Look through the data that follows and say how many of its lines contain "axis", giving the number only.

* * *

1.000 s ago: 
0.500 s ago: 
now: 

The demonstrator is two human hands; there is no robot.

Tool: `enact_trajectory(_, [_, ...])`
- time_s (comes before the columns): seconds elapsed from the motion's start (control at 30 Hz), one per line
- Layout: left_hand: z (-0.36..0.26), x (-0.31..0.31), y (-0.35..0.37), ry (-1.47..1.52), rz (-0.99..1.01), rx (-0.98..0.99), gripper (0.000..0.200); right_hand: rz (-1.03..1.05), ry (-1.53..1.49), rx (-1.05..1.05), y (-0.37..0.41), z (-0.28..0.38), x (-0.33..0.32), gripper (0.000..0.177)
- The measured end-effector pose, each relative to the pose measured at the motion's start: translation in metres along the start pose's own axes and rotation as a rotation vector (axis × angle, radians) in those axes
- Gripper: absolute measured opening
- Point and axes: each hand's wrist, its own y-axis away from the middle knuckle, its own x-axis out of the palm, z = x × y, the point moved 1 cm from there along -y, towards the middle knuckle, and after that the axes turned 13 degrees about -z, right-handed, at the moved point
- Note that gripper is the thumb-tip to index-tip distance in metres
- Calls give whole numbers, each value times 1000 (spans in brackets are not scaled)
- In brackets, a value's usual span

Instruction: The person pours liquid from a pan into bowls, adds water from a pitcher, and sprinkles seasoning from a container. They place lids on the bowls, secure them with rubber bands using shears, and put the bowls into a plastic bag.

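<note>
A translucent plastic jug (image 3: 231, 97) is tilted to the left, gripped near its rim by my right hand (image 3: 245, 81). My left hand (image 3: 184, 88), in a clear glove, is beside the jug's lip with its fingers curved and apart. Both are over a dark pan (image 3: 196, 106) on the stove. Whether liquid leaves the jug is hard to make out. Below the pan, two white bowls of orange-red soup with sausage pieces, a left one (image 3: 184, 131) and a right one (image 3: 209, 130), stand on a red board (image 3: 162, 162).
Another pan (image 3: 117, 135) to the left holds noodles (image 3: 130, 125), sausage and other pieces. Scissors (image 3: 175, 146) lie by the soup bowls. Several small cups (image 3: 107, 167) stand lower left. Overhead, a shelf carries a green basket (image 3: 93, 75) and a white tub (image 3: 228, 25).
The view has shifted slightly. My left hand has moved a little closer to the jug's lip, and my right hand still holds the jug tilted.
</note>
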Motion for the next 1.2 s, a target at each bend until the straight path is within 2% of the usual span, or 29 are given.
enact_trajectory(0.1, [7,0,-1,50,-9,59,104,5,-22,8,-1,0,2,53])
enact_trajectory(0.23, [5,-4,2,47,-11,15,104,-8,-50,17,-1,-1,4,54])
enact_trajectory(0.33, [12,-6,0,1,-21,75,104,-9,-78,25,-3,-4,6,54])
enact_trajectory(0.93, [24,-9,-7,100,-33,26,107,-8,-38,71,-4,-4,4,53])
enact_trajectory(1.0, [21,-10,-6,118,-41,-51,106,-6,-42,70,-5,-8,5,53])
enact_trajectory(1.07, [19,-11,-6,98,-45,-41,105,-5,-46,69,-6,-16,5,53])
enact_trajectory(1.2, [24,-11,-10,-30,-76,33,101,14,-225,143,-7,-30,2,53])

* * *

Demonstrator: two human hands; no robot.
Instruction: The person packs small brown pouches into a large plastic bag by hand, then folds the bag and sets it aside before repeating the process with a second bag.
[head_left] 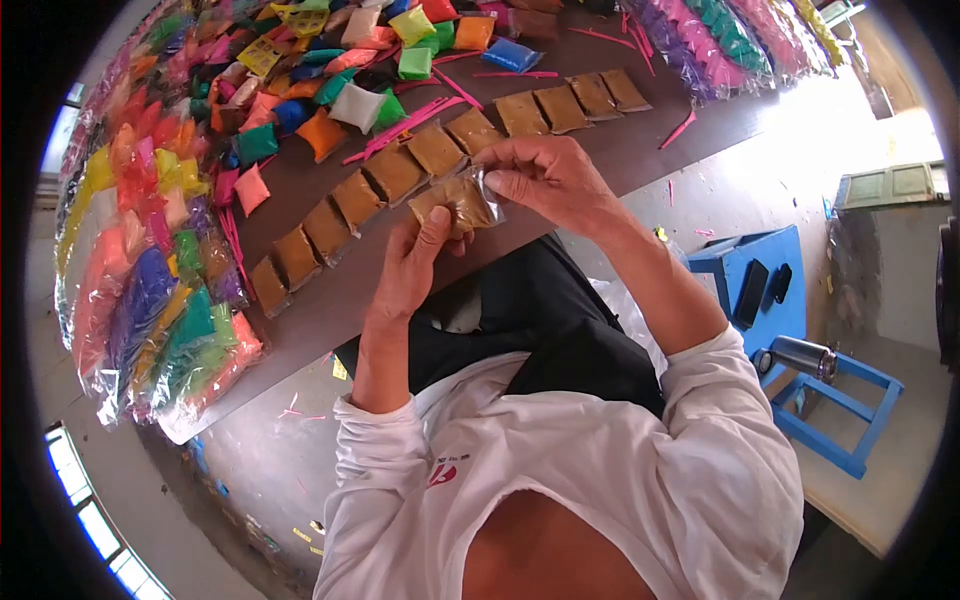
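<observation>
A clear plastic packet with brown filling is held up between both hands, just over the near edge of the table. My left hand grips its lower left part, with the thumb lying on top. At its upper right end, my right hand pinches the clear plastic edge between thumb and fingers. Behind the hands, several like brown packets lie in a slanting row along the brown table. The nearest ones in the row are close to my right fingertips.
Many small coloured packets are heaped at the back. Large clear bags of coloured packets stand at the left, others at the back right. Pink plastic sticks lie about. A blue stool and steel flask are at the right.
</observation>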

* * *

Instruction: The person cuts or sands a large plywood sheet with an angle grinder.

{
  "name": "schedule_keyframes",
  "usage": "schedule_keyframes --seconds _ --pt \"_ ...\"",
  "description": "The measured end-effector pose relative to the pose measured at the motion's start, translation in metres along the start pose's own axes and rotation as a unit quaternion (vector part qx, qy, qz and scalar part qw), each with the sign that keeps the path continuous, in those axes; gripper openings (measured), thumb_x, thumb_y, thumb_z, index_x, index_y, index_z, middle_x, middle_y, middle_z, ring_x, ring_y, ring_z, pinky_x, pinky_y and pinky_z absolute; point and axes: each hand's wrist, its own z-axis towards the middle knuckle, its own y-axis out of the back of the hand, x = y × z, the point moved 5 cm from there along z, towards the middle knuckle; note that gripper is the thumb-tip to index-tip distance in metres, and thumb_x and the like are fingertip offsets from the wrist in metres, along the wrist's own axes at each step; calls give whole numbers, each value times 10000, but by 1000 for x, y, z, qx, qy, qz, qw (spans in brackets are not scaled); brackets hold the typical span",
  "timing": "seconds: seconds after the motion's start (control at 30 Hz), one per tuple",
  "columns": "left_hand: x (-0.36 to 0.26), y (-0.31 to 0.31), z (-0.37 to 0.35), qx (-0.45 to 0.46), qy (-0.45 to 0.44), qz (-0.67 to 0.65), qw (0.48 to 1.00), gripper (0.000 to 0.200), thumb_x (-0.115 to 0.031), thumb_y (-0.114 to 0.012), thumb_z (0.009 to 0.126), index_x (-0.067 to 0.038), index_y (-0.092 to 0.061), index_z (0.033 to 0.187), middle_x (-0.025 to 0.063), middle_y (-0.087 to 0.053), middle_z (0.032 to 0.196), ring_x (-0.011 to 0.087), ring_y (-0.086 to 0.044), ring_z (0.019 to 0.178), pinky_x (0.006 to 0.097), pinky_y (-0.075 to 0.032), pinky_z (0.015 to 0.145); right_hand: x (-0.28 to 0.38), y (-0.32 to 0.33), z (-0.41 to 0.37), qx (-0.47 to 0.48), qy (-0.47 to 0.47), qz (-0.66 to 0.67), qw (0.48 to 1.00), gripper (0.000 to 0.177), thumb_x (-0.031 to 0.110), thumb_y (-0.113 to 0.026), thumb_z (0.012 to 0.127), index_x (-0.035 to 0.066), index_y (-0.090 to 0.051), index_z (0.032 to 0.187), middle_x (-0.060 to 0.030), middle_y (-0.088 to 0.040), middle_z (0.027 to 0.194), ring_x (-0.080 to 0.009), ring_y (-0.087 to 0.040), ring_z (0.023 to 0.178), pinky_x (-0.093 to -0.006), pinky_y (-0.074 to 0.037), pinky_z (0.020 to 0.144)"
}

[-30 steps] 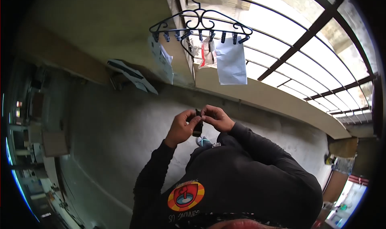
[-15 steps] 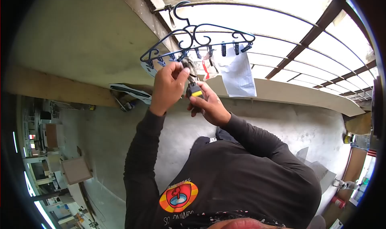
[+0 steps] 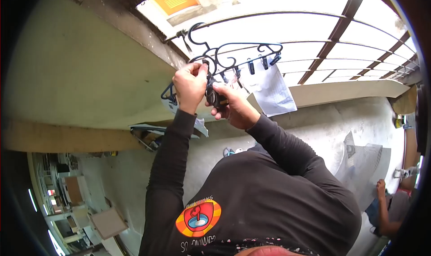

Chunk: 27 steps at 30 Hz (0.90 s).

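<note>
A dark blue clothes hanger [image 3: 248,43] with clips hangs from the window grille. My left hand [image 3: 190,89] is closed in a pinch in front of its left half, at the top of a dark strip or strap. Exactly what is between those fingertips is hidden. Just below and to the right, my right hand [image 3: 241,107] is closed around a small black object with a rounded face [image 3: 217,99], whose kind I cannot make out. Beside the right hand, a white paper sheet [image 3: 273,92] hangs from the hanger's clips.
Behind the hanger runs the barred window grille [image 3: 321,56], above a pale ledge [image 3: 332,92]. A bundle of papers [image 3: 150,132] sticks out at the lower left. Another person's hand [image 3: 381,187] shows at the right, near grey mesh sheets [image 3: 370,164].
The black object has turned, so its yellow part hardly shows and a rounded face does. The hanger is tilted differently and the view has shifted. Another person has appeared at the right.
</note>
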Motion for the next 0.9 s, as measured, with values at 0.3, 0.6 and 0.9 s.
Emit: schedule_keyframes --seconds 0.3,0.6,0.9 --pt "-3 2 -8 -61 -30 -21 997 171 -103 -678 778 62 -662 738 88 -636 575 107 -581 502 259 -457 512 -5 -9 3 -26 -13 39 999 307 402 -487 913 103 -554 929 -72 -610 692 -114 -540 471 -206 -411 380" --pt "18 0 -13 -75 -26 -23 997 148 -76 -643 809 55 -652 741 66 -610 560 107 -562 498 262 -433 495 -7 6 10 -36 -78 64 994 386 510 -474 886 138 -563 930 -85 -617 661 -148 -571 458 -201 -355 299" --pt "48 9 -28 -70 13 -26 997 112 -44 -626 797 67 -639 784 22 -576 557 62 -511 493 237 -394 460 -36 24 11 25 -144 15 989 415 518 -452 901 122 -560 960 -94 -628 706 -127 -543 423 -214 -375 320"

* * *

> **ANSWER FOR THE TASK**:
3